The Great Western Railway (GWR) took over the service in 1906 and fully absorbed the line in 1911. The station, and GWR, passed on to British Railways on nationalisation in 1948.

Although proposed for closure in the Beeching Report, the line closed in December 1964; this was due to serious damage caused by flooding south of Aberystwyth, near Llanilar station, in December 1964. The cost of repairs was deemed unjustified and led to the withdrawal of passenger services in February 1965; however, milk trains continued to run from Carmarthen to nearby Pont Llanio until 1970.

===The station===
The station was about 3 mi from the old abbey of Strata Florida; Lord Lisburne of Trawsgoed, an influential local landowner, had tried to have the station named Ystrad Meurig after the village of that name. The station was built at a point where it could serve three local villages, but its location made railway access difficult. The station itself was positioned on a tight curve, although the line from the south took a straight course across the Cors Caron bog. On leaving the station, the branch line towards Aberystwyth climbed out of the Teifi valley at a gradient of 1:43 for about 1 mi to the summit of the line, before falling for 4 mi at 1:41 into the Ystwyth valley and Trawscoed.
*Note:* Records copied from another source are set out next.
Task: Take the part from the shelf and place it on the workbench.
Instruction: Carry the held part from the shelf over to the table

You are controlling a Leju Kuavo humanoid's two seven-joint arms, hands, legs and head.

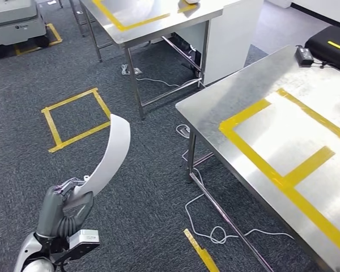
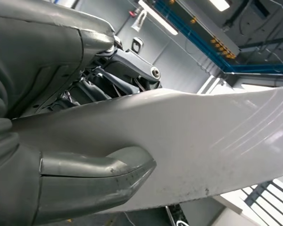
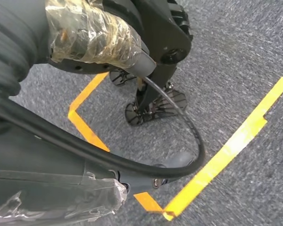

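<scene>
A long, curved white part (image 1: 110, 153) rises from my left hand (image 1: 63, 209), which grips its lower end at the lower left of the head view, above the carpet. In the left wrist view the thumb (image 2: 97, 174) and fingers clamp the white part (image 2: 204, 141) from both sides. The steel workbench (image 1: 245, 96) with yellow tape outlines stands to the right, well apart from the part. My right hand (image 3: 12, 52) hangs over the carpet; how its fingers lie is unclear.
A second steel table (image 1: 160, 25) stands at the back. A yellow tape square (image 1: 76, 119) marks the carpet ahead of my left hand. A white cable (image 1: 215, 229) loops under the workbench. A black adapter (image 1: 304, 55) and a black case (image 1: 331, 45) are at its far end.
</scene>
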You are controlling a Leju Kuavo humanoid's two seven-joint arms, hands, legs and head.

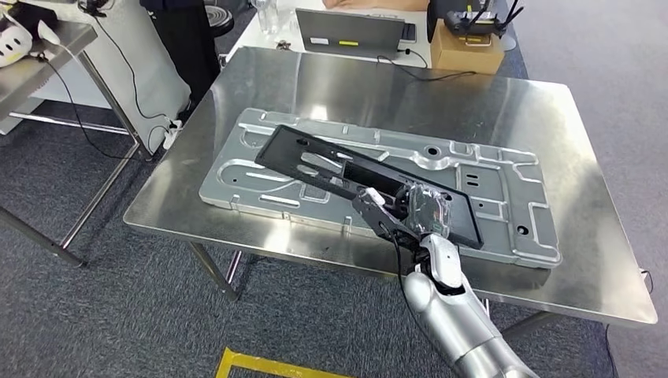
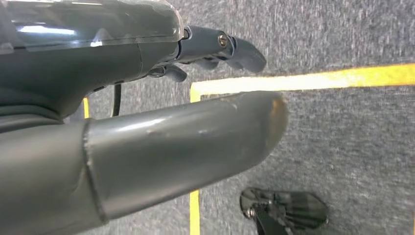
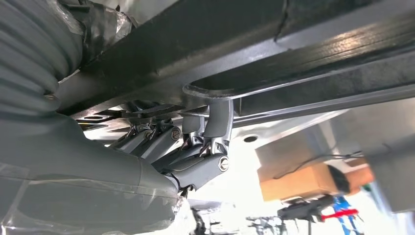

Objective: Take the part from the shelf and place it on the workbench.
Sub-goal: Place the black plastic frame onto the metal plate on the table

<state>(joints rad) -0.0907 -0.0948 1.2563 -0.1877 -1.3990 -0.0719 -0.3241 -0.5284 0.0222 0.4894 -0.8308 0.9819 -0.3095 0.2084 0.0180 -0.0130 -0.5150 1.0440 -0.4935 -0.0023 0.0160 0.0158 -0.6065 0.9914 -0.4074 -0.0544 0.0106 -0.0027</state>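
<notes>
Head view: right robot hand point(image 1: 402, 211) is gripping the black part point(image 1: 315, 157) over the grey plate point(image 1: 504, 197) on the bench point(image 1: 551, 110); it should lower flat, then let go. Left robot hand point(image 2: 147, 98) is hanging empty, fingers apart.

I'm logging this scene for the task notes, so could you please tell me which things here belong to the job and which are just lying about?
Belonging to the job:
- black frame part, held by the right hand
- steel workbench
- silver metal plate under the part

Lying about:
- laptop
- cardboard box
- side table
- left hand, hanging over the floor
</notes>
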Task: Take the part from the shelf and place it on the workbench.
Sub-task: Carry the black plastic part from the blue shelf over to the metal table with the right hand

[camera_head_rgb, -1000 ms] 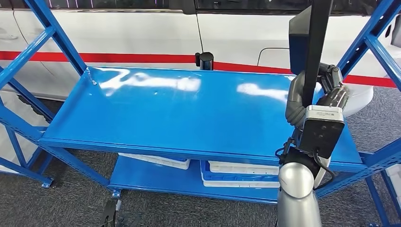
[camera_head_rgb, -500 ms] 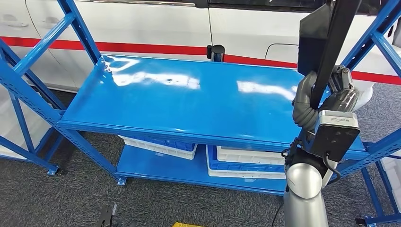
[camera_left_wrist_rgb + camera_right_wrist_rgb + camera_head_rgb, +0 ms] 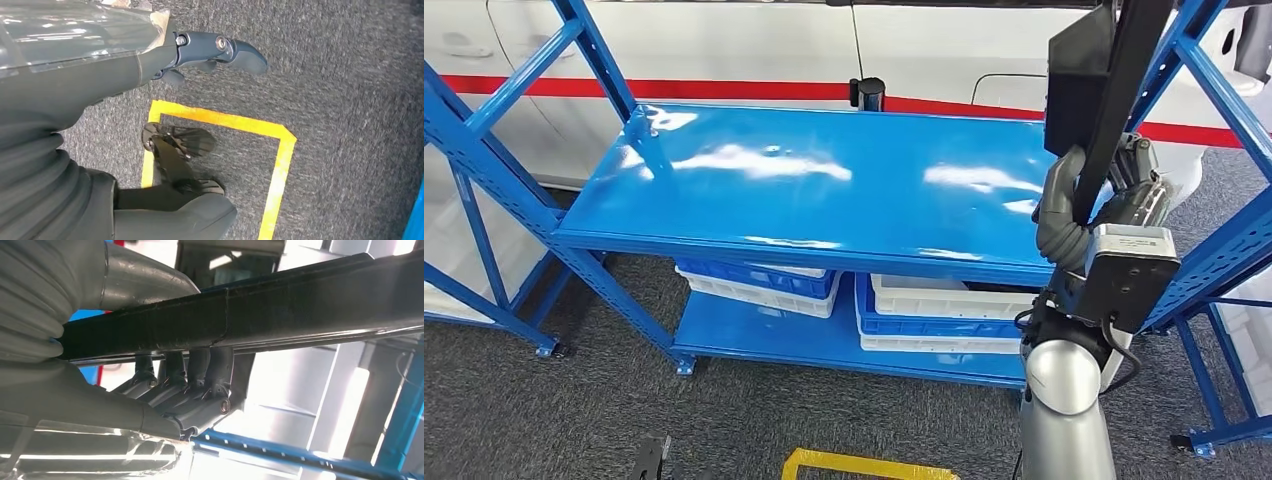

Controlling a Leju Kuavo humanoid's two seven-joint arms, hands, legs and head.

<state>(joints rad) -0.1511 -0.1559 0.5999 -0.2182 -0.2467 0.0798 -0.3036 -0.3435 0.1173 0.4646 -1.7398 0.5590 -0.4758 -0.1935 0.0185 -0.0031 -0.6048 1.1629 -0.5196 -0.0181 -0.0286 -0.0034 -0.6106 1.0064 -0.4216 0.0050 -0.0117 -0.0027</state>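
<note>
I have the part, a long black bar with a flat black plate at its upper end, gripped in my right hand; the fingers wrap around the bar, as the right wrist view shows plainly. The part is already off the shelf, held upright at the shelf's right end, above its top board.

My left hand hangs by my side over the floor, holding nothing, fingers loosely apart.

The step in hand, as I judge it, is carrying the part away toward the workbench, which I cannot see from here. To do it well I would keep the grip firm and the bar near vertical, since its upper end stands close to the blue upright of the rack and could catch on it in a turn.

The shelf's top board is glossy blue and bare. Below it, white and blue bins sit on the lower board. Behind stands a white vehicle with a red stripe. The floor is dark grey carpet with a yellow marked square near my feet.
</note>
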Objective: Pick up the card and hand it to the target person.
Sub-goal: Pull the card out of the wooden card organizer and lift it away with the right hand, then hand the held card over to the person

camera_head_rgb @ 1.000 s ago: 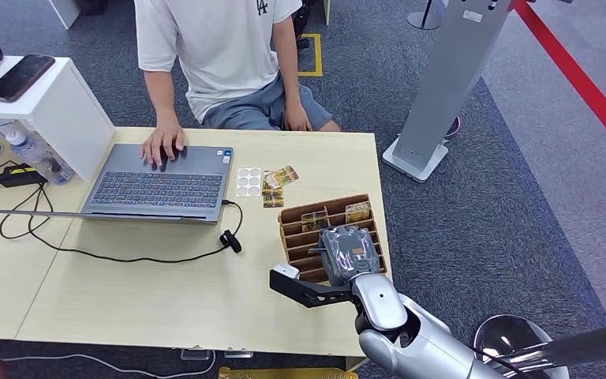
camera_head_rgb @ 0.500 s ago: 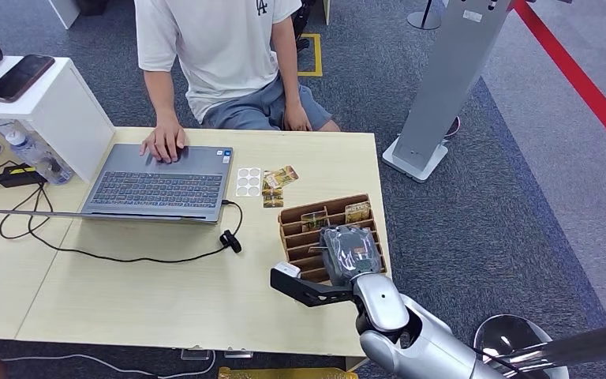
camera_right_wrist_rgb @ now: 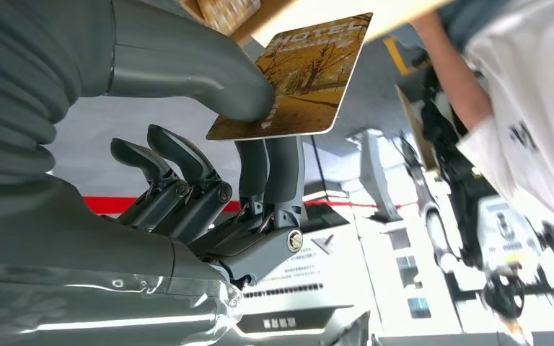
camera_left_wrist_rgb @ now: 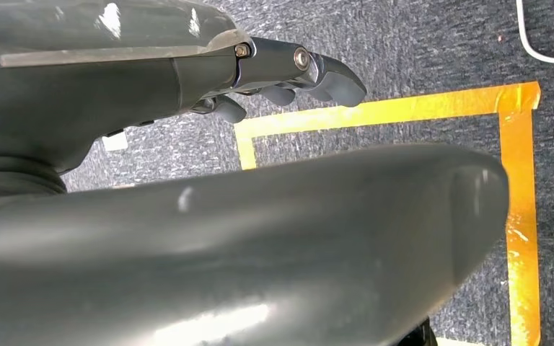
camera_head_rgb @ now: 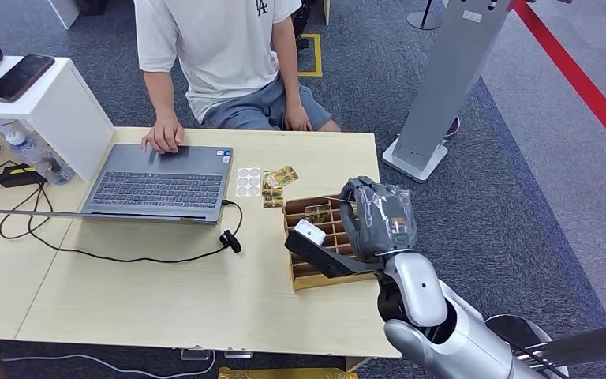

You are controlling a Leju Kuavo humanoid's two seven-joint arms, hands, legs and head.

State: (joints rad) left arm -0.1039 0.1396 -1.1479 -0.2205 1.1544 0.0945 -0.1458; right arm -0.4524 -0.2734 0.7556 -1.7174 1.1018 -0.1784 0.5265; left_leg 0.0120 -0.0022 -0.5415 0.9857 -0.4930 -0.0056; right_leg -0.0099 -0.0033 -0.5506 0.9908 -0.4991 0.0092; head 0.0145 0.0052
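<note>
The right hand (camera_head_rgb: 379, 217) is raised over a wooden card rack (camera_head_rgb: 309, 272) at the tabletop's (camera_head_rgb: 166, 292) right edge, pinching a card (camera_right_wrist_rgb: 292, 79) between thumb and fingers (camera_right_wrist_rgb: 267, 169). A person (camera_head_rgb: 221, 55) sits across, one hand on a laptop (camera_head_rgb: 158, 185). The left hand (camera_left_wrist_rgb: 281, 68) hangs above carpet with fingers curled, holding nothing.

The right arm (camera_head_rgb: 434, 324) is silver and rounded, with a bulbous glossy shell near the wrist. A black angled bracket (camera_head_rgb: 327, 254) with a small white block at its tip juts from that wrist. The right robot hand (camera_right_wrist_rgb: 209, 180) has a grey ribbed cover, a thick smooth grey thumb, darker segmented fingers (camera_right_wrist_rgb: 180, 173) and a round silver screw head. The left robot hand (camera_left_wrist_rgb: 288, 72) is dark grey, with two bright screws at its knuckle.
</note>
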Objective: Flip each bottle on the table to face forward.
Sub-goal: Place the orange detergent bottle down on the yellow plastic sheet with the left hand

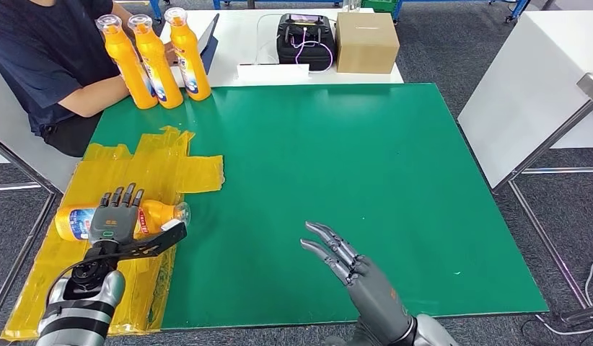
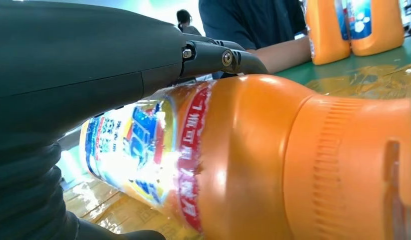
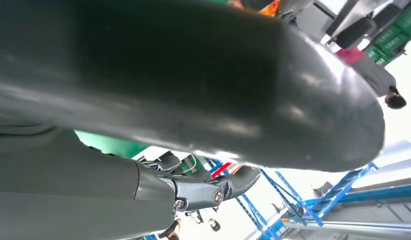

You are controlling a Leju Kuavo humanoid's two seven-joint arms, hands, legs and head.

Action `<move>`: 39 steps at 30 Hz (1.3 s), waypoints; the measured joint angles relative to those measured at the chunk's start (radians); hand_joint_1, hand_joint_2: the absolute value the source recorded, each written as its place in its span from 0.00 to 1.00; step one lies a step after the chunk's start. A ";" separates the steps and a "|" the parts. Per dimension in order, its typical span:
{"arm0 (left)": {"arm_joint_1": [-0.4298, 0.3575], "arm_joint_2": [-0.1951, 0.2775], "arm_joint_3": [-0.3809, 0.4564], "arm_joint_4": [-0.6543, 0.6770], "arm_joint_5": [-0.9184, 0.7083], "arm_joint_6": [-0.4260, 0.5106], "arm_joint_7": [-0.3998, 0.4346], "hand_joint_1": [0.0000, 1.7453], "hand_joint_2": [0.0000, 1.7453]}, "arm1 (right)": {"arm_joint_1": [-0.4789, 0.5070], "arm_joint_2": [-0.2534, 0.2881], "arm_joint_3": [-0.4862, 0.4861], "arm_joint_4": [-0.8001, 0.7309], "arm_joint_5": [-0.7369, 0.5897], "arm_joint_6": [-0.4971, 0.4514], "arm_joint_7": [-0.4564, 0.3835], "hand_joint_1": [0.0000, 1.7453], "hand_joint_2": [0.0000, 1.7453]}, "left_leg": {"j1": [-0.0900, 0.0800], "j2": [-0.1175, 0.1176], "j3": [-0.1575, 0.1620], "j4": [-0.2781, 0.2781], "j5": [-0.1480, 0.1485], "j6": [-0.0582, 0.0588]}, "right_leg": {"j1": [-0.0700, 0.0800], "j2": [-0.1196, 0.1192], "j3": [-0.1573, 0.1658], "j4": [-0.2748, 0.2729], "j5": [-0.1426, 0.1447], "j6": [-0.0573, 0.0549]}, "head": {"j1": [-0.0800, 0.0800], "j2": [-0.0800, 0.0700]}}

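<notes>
The left hand [image 1: 115, 220] lies palm-down across a lying orange bottle [image 1: 155, 214], its dark fingers [image 1: 119, 196] reaching over the far side of the body and its thumb stretched along the near side toward the neck; it grips the bottle. In the left wrist view the same bottle [image 2: 253, 160] sits right against the hand [image 2: 83, 85], its blue and red label turned toward the camera. The bottle rests on its side on crumpled yellow plastic sheet [image 1: 164, 169], cap end pointing away from the hand toward the middle of the desk, base end toward the desk's left edge. The sheet spreads under and beyond the hand over the green desk [image 1: 337, 180].

The right hand [image 1: 344, 263] hovers above the bare green surface well apart from the bottle, fingers spread and slightly curved, holding nothing.

Far ahead of the left hand, at the desk's back edge, three orange bottles [image 1: 158, 61] stand upright, touching one another, beside a seated person's forearm [image 1: 95, 97]. Farther back, ahead of the right hand, sit a black case [image 1: 305, 40] and a cardboard box [image 1: 366, 42].
</notes>
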 joint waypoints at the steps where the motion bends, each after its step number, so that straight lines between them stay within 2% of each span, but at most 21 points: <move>1: 0.011 0.001 0.000 -0.014 0.007 0.000 -0.005 0.00 1.00 | 0.000 0.001 0.001 0.002 0.000 0.001 0.000 0.00 0.00 | 0.000 0.000 0.000 0.000 0.000 0.000 | 0.000 0.000 0.000 0.000 0.000 0.000 | 0.000 0.000; 3: 0.033 0.002 0.000 -0.045 0.017 -0.001 -0.012 0.00 1.00 | -0.001 0.002 0.002 0.006 0.000 0.002 0.000 0.00 0.00 | 0.000 -0.001 0.000 0.000 0.000 0.000 | 0.000 0.000 0.000 0.000 0.000 0.000 | 0.000 0.000; 7: 0.056 0.004 0.000 -0.085 0.023 -0.001 -0.017 0.00 0.00 | -0.001 0.003 0.004 0.008 0.000 0.002 0.000 0.00 0.00 | 0.000 -0.002 -0.001 0.000 0.000 0.000 | 0.000 0.000 0.000 0.000 0.000 0.000 | 0.000 0.000; 10: 0.081 0.003 0.000 -0.121 0.099 0.025 -0.060 0.00 0.00 | 0.006 0.008 0.004 0.010 0.002 -0.006 -0.003 0.00 0.00 | 0.000 -0.001 -0.001 0.000 0.000 0.000 | 0.000 0.000 0.000 0.000 0.000 0.000 | 0.000 0.000; 12: 0.136 -0.021 0.006 -0.204 0.285 0.052 -0.152 0.00 0.00 | 0.030 0.021 0.002 0.010 0.004 -0.037 -0.006 0.00 0.00 | 0.000 -0.001 -0.001 0.000 0.000 0.000 | 0.000 0.000 -0.001 0.000 0.000 0.000 | 0.000 0.000; 14: 0.224 -0.076 0.018 -0.342 0.549 0.044 -0.268 0.00 0.00 | 0.068 0.043 0.001 0.010 0.016 -0.105 -0.008 0.00 0.00 | -0.001 -0.001 -0.002 0.000 -0.001 0.000 | -0.002 0.000 -0.002 0.000 -0.001 0.000 | 0.000 0.000; 17: 0.388 -0.182 0.020 -0.586 0.937 -0.061 -0.407 0.00 0.00 | 0.115 0.074 0.008 0.007 0.019 -0.188 -0.011 0.00 0.00 | -0.002 0.001 -0.005 0.000 -0.003 0.001 | -0.003 0.002 -0.005 0.000 -0.001 0.000 | 0.000 0.000; 20: 0.533 -0.256 0.004 -0.788 1.155 -0.173 -0.509 0.00 0.00 | 0.136 0.091 0.023 0.013 -0.003 -0.199 -0.010 0.00 0.00 | -0.003 0.002 -0.005 0.000 -0.004 0.002 | -0.004 0.003 -0.007 -0.001 -0.003 0.002 | 0.000 0.000; 22: 0.598 -0.288 -0.005 -0.876 1.185 -0.197 -0.541 0.00 0.00 | 0.139 0.099 0.030 0.021 -0.007 -0.204 -0.012 0.00 0.00 | -0.003 0.000 -0.004 0.000 -0.005 0.002 | -0.004 0.002 -0.011 -0.001 -0.004 0.002 | 0.000 0.000; 25: 0.646 -0.316 -0.010 -0.948 1.190 -0.207 -0.552 0.00 0.00 | 0.140 0.106 0.035 0.029 -0.010 -0.211 -0.017 0.00 0.00 | -0.003 -0.002 -0.003 0.000 -0.005 0.002 | -0.003 0.000 -0.013 -0.001 -0.005 0.001 | 0.000 0.000; 34: 0.679 -0.344 -0.010 -1.016 1.213 -0.236 -0.567 0.00 0.00 | 0.142 0.115 0.039 0.040 -0.027 -0.208 -0.026 0.00 0.00 | -0.002 -0.002 0.000 0.000 -0.002 0.001 | -0.003 0.000 -0.001 0.000 -0.004 0.001 | 0.000 0.000; 39: 0.732 -0.356 -0.065 -1.037 1.255 -0.315 -0.651 0.00 0.00 | 0.138 0.143 0.041 0.067 -0.098 -0.175 -0.066 0.00 0.00 | -0.002 -0.002 -0.001 0.000 -0.002 0.002 | -0.003 0.000 -0.001 0.000 -0.004 0.001 | 0.000 0.000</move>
The station had two platforms, basic buildings and a signal box. All have been demolished; there are a few artefacts remaining, including the stationmaster's house.

| Preceding station | Disused railways |  |  | Following station |
|---|---|---|---|---|
| Alltddu Halt |  | Great Western Railway Carmarthen to Aberystwyth Line |  | Caradog Falls Halt |

==Today==
Much of the route from Aberystwyth to Tregaron has now been turning into a walking and cycling route, the Ystwyth Trail.